Imam Abu Ja’far al-Tahawi similarly states, “We call the people of our qiblah Muslims and believers as long as they acknowledge what the Prophet ﷺ brought, and accept as true everything that he said and told us about.”2 The bulk of Sunni-centric theological debate has not come in the affirmation or denial of what the Messenger ﷺ has brought, but rather in the understanding of it. This difference in “secondary” creedal understanding can be dated back to the companions of the Messenger, in particular dealing with the Prophet’s vision of God during the Night Journey. This particular dispute is centered around Ibn Abbas and Aisha – Ibn Abbas held the view that the Messenger of Allah “saw” God, while Aisha vehemently disagreed when asked about the subject by Masruq, as related by Imam Bukhari:

I said to Aisha, "O Mother! Did Prophet Muhammad see his Lord?" Aisha said, "What you have said makes my hair stand on end! Know that if somebody tells you one of the following three things, he is a liar: Whoever tells you that Muhammad saw his Lord, is a liar." Then Aisha recited the verse: ‘Vision comprehends Him not, but He comprehends all vision. He is the Subtle, the Aware' (6:103), ‘And it is not given to any human being that Allah should speak to him unless it be by revelation or from behind a veil...' (42:51)."

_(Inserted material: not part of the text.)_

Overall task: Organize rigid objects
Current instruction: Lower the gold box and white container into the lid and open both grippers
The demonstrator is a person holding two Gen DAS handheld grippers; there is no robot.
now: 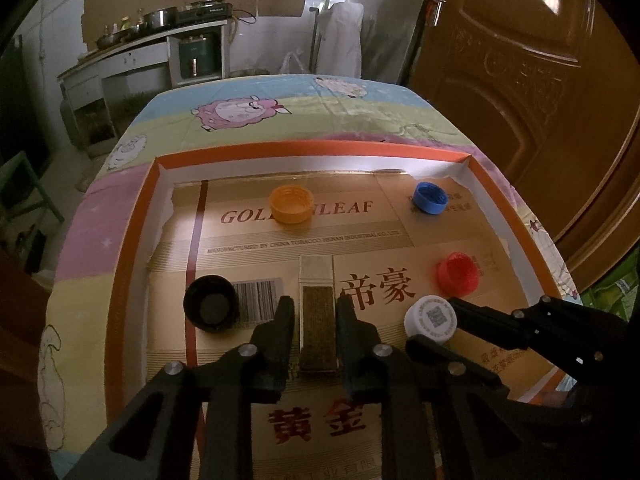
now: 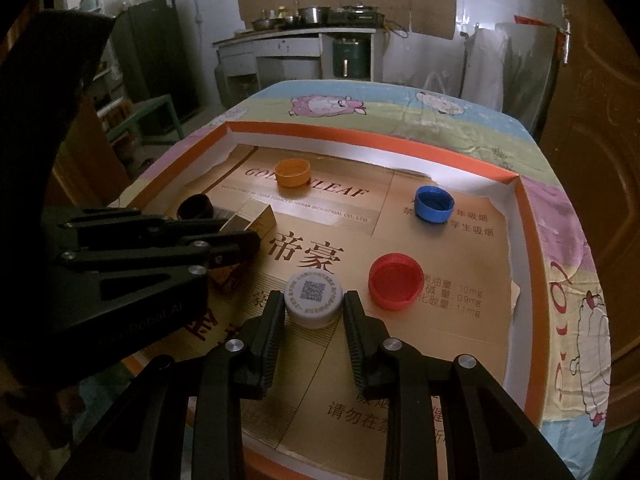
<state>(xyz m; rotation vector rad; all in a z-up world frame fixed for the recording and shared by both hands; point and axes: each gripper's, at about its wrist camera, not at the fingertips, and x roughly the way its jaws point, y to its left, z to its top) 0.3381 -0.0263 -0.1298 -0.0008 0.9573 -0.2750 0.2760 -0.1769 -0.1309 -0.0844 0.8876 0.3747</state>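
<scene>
Two pairs of fingers work inside a shallow orange-rimmed tray [image 1: 132,240] lined with gold printed cardboard. The left gripper [image 1: 316,312] has its fingers slightly spread to either side of a small gold box [image 1: 317,308]; a thin gap shows at each pad, so the box lies between them on the tray floor and appears released rather than pinched. The right gripper [image 2: 313,304] has its fingers closed against the flanks of a white cap [image 2: 313,298] bearing a printed code, which rests on the cardboard lining. Just beyond the right fingers, to their right, lies a red cap [image 2: 395,280]; farther out, a blue cap [image 2: 434,203] sits near the tray's far right corner. Beyond the left fingers, an orange cap [image 1: 291,203] lies near the far wall, and a black cap [image 1: 211,303] sits just to their left. The tray rests on a table covered by a cartoon-sheep cloth [image 1: 240,112]. Judged step: the box has been set down, and the white cap is the piece now in hand. The next move probably calls for lifting the cap clear without tilting it and carrying it to a place beside the other caps, while the left fingers draw back without nudging the box.
</scene>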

What is key to note here is that Aisha did not claim anyone was an unbeliever for saying the Messenger saw God. Sure, she used very strong words in calling the claimer a liar, but that is very different from stripping an individual of their faith, as unbelief means the individual will abide in hell forever. Al-Ghazali again shares pertinent advice on the risks of calling another Muslim an unbeliever: “As for the Advice, it is that you restrain your tongue, to the best of your ability, from indicting the people who face Mecca (on charges of Unbelief) as long as they say, ‘There is no god but God and Muhammad is the messenger of God’...Indeed branding people unbelievers is a serious matter. Remaining silent, on the other hand, entails no liability at all.3

Advice From The Messenger

Here are some straightforward warnings from the Prophet Muhammad ﷺ on branding a fellow Muslim an unbeliever:

"Whoever calls his [Muslim] brother 'kafir', it becomes definitely true of one of the two.” (Narrated by al-Bukhari and Muslim)

Ibn `Umar related that the Holy Prophet said: "If a Muslim calls another kafir, then if he is a kafir let it be so; otherwise, he [the caller] is himself a kafir." (Abu Dawud, Book of Sunna)

Abu Dharr reported that the Holy Prophet said: "No man accuses another man of being a sinner, or of being a kafir, but it reflects back on him if the other is not as he called him." (Narrated by al-Bukhari)

"Withhold [your tongues] from those who say, "There is no god but Allah" – do not call them kafir. Whoever calls a reciter of "There is no god but Allah" a kafir is nearer to being a kafir himself." (Tabarani, reported on the authority of Ibn Umar)


1. Sherman A. Jackson, trans., On the Boundaries of Theological Tolerance in Islam: Abū Ḥāmid Al-Ghāzalīʼs Fayṣal Al-Tafriqa Bayna Al-Islam Wa Al-Zandaqa (Karachi: Oxford University Press, 2002), 112.

2. Tahawiya Point Fifty-four, http://www.masud.co.uk/ISLAM/misc/tahawi.htm

3. Jackson, On the Boundaries of Theological Tolerance, 112.